Fachkräfte an- und heranziehen!
Intensiv diskutierte das Podium das Thema Fachkräftemangel. Nicht alle Branchen seien gleich stark betroffen, aber vor allem IT-Fachkräfte fehlten hierzulande, stellte Münch fest. SONOTEC spreche deutschlandweit potentielle Bewerber als zukünftige Mitarbeiter an.
Josef Tillmann berichtete von der Entscheidung für Weißenfels Anfang der 1990er Jahre: Tönnies habe damals qualifizierte Mitarbeiter an einem vergleichsweise modernen Schlachthof vorgefunden. Heute ist das Unternehmen der größte industrielle Arbeitgeber der Region, wie die Zahlen der IHK zeigen. Das Lebensmittelunternehmen setze darauf, dass Arbeit und Ausbildung im Fleischwerk hochspezialisiert seien, erklärte Tillmann. „Und wir locken mit sicheren Arbeitsplätzen.“
Wo die Arbeitsbedingungen stimmten, wirkten eben auch die Belegschaften als Botschafter für den jeweiligen Standort und als Werber für weitere attraktive Industriearbeitsplätze. Dies betonte auch Gewerkschafter Koppitz: „Wir stehen dafür ein.“ Stimmung und Zustimmungswerte zugunsten der Industrie innerhalb wie außerhalb der Unternehmen hätten ihn deshalb gar nicht so sehr überrascht.
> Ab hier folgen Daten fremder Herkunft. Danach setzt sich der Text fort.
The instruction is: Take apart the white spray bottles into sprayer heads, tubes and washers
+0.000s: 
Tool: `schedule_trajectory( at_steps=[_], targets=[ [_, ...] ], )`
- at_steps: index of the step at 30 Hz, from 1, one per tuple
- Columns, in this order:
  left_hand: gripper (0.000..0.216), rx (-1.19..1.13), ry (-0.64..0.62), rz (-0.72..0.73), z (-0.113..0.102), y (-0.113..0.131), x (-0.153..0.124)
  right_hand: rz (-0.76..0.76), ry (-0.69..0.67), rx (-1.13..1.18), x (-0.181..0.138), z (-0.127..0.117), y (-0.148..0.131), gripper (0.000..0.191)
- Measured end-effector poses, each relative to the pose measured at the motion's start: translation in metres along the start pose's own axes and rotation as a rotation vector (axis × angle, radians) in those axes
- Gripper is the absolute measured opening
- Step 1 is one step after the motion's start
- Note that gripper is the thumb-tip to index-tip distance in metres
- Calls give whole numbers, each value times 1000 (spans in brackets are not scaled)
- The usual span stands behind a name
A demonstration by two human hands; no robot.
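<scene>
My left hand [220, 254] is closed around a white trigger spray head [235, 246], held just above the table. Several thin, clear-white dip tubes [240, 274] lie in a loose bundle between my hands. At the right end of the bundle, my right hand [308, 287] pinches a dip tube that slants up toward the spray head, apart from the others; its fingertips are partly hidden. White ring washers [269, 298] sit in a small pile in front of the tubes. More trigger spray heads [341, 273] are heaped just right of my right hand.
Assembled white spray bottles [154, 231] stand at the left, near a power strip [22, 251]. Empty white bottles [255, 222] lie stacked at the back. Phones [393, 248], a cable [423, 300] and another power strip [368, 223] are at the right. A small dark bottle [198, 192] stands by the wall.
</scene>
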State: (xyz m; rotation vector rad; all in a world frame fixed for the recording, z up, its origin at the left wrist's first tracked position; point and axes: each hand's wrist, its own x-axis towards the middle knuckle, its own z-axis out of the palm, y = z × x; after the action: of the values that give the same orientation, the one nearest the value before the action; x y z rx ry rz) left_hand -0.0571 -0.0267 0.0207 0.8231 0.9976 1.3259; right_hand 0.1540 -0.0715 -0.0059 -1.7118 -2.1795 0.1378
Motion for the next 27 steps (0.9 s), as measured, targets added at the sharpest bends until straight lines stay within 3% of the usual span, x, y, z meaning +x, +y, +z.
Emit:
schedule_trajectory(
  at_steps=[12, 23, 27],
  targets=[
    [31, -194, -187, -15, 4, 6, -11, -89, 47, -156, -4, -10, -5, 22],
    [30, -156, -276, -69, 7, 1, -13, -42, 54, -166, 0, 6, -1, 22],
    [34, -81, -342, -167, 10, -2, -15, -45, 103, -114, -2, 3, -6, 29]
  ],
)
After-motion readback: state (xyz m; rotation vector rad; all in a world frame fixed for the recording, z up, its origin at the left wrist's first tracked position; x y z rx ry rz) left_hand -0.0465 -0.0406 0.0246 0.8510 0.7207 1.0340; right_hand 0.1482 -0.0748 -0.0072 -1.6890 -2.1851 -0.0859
Die Teilnehmer waren sich schließlich einig in der Überzeugung, dass beim Thema Fachkräfte weiter Handlungsbedarf bestehe. Die Ausbildung an Hochschulen und in den Betrieben müsse intensiviert werden, hielt etwa Minister Willingmann fest.
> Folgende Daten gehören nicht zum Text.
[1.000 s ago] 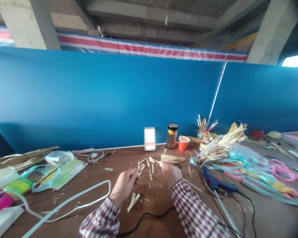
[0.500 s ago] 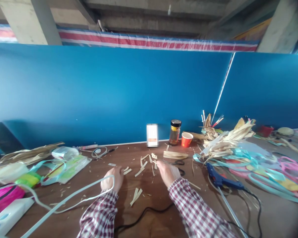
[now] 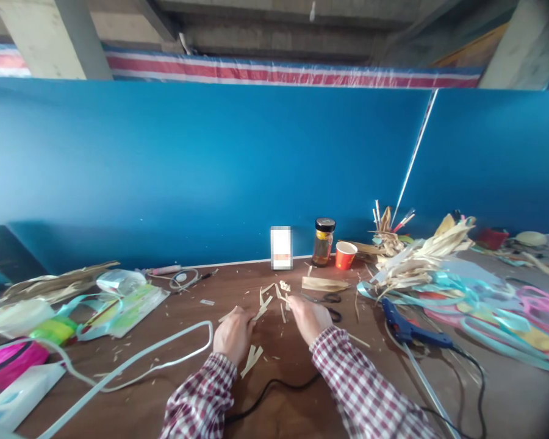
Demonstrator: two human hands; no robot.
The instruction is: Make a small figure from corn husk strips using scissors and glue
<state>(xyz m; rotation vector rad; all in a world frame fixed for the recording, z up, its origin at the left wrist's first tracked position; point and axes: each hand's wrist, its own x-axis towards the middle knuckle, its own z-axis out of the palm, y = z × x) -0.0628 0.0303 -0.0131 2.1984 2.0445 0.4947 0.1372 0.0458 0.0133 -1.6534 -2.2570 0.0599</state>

Standortmarketing vorantreiben!
Als Konsequenz arbeiteten die Diskussionsteilnehmer heraus, Sachsen-Anhalt müsse besser bei seinen Zielgruppen ankommen. Ob nun Industrieunternehmen, die ihr Geschäft hier auf- oder ausbauen sollen, ob Fachkräfte, die kommen oder bleiben sollen – beides ist eine Aufgabe für das Marketing des Landes.
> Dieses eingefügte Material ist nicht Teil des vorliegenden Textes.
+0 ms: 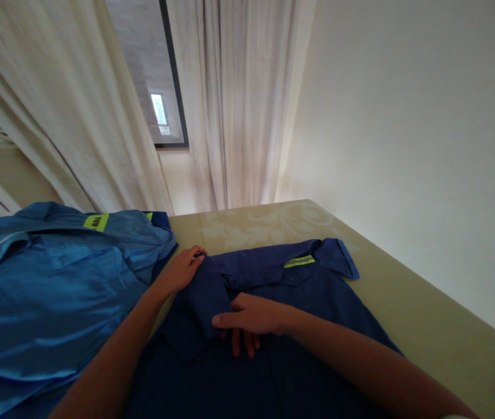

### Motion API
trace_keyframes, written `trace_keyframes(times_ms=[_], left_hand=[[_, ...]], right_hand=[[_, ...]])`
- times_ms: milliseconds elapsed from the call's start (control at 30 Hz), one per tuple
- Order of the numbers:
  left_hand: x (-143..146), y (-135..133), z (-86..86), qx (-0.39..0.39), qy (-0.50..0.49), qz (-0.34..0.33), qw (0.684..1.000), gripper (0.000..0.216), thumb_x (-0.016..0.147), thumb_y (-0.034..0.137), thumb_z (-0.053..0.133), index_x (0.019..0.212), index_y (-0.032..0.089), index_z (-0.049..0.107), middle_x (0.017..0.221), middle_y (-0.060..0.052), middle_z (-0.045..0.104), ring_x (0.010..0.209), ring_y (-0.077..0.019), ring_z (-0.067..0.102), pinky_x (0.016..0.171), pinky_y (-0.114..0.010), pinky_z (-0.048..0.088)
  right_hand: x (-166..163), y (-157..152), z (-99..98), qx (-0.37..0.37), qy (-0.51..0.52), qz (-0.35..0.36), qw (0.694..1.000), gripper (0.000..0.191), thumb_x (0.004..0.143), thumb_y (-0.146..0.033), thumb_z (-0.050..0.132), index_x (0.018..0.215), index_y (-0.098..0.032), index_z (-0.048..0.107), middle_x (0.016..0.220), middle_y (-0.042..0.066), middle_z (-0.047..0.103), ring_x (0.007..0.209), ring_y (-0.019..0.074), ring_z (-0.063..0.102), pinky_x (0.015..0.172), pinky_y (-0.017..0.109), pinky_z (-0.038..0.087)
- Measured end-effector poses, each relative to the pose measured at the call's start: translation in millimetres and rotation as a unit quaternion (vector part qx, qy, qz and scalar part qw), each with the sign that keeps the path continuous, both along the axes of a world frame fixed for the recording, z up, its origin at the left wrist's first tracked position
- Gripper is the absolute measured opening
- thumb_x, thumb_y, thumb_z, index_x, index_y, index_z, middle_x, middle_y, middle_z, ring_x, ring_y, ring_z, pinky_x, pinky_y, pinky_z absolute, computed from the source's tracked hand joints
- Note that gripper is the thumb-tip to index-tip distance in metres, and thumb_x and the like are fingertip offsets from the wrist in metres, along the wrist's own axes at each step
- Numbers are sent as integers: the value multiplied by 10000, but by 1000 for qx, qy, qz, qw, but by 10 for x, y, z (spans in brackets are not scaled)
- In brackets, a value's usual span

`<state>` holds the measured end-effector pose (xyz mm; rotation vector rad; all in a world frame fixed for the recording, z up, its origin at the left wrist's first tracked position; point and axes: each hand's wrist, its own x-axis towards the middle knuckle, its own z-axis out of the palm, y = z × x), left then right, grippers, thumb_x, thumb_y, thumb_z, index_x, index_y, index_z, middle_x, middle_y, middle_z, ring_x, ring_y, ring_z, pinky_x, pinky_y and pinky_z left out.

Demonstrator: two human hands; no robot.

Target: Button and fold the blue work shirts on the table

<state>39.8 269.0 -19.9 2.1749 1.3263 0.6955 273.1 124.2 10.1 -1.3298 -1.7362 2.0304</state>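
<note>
A dark blue work shirt (291, 297) with a yellow-green reflective strip lies on the table in front of me. Its collar area is at the far side and one part is folded over at the left. My left hand (186, 269) pinches the upper left edge of that folded part. Lower and to the right, my right hand (247, 320) has its thumb on top of the fold and its other fingers beneath, closed on the cloth. Buttons show down the shirt front; its lower part is dark and partly covered by my right forearm.
A lighter blue garment (72, 291) with a yellow-green label is spread at the left, close to my left arm. The pale yellow-green table (404, 297) has a leaf pattern and borders a white wall (426, 145). Curtains (247, 105) and a window (151, 70) stand behind.
</note>
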Motion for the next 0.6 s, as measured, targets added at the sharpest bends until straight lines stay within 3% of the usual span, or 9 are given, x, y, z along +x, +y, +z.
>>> trace_keyframes(times_ms=[100, 233, 333, 433, 600], left_hand=[[-35, 23, -32, -23, 2, -6, 1000, 418, 902, 481, 473, 1137, 202, 678, 1162, -131, 761, 1103, -300, 708, 1004, -433, 534], [-61, 52, -62, 0, 30, 1, 1000, 364, 909, 412, 443, 1085, 204, 685, 1143, -132, 762, 1112, -301, 696, 1049, -448, 509], [-20, 42, -76, 22, 41, 30, 998, 377, 937, 421, 400, 1025, 196, 690, 1101, -143, 757, 1084, -300, 692, 1037, -445, 511], [22, 16, -56, 36, 67, 49, 996, 473, 972, 539, 366, 898, 199, 686, 985, -148, 742, 984, -315, 691, 963, -453, 528], [9, 4, -25, 70, 79, 33, 994, 478, 968, 565, 395, 830, 216, 690, 942, -146, 727, 970, -322, 670, 990, -468, 503]], right_hand=[[-9, 49, -81, -3, 35, -67, 997, 401, 1046, -561, 511, 997, -182, 630, 588, -28, 676, 383, 91, 573, 416, 161, 387], [-28, 79, -155, 21, 58, -119, 991, 267, 1085, -420, 466, 984, -195, 567, 574, -46, 653, 392, 84, 552, 420, 156, 367], [-28, 49, -163, 131, 61, -144, 979, 287, 1070, -425, 505, 912, -194, 569, 621, -37, 655, 432, 82, 559, 433, 164, 377], [-21, -16, -151, 259, 39, -141, 955, 348, 1052, -470, 537, 848, -193, 586, 669, -20, 659, 477, 90, 579, 452, 173, 391], [-35, -81, -191, 306, -12, -98, 947, 403, 1060, -481, 523, 800, -188, 617, 684, 3, 682, 519, 107, 608, 505, 189, 403]])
IHK-Hauptgeschäftsführer Thomas Brockmeier fasste es so zusammen: Etliche Standort-faktoren sprächen schon heute für Sachsen-Anhalt: Die Partnerschaft zwischen Unternehmen und Gewerkschaften funktioniere weithin. Die Wissenschaft hier sei „ein Trumpf“. Sogenannte weiche Kriterien wie Natur, Kultur und Familienfreundlichkeit stimmten ebenfalls. Hinzugekommen sei nun ein weiterer Vorteil: die hohe Industrieakzeptanz in der Bevölkerung.

"Nur mit wettbewerbsfähigen Unternehmen können wir die Zukunft unseres Landes gestalten. Dafür gehören die richtigen Prioritäten gesetzt. Denn die übergroße Mehrheit der Bürger erwartet genau das, wie unsere repräsentative Umfrage zeigt: Mehr Industrie wagen!"